## Task
Please write out the lines of the data exactly, beginning with the first and ending with the line containing "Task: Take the"; leave the pictures behind.
====== The data
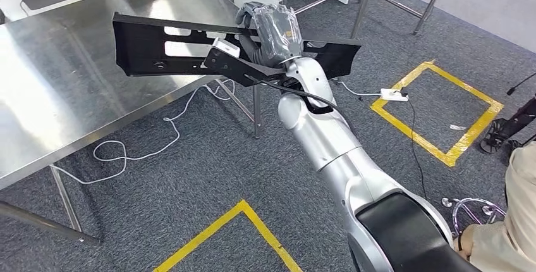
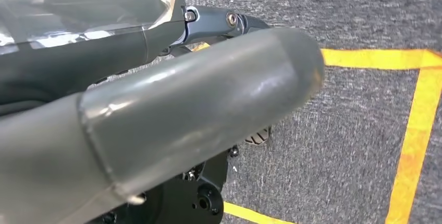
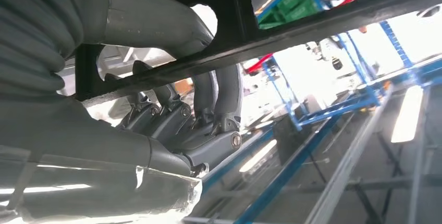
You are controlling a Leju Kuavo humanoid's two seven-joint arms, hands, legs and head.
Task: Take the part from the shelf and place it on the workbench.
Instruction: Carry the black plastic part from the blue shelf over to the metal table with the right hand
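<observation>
One long black flat plastic part with cut-out windows [image 1: 189, 47] is gripped near its middle by the right hand [image 1: 273, 28], fingers [image 3: 219, 94] curled around a bar. Its long axis runs crosswise, its left end above the steel desk [image 1: 57, 95]; the rest overhangs the floor.

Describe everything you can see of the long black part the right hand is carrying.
The long flat black part, matte and plastic-looking, has rectangular cut-outs and a white label. The right hand grips it near its middle, fingers wrapped round a bar. It is held roughly level, slightly tilted, one end above the steel workbench, the other past the table's edge.
</observation>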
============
## Result of this task
You are controlling a Leju Kuavo humanoid's two seven-joint arms, hands, legs and head.
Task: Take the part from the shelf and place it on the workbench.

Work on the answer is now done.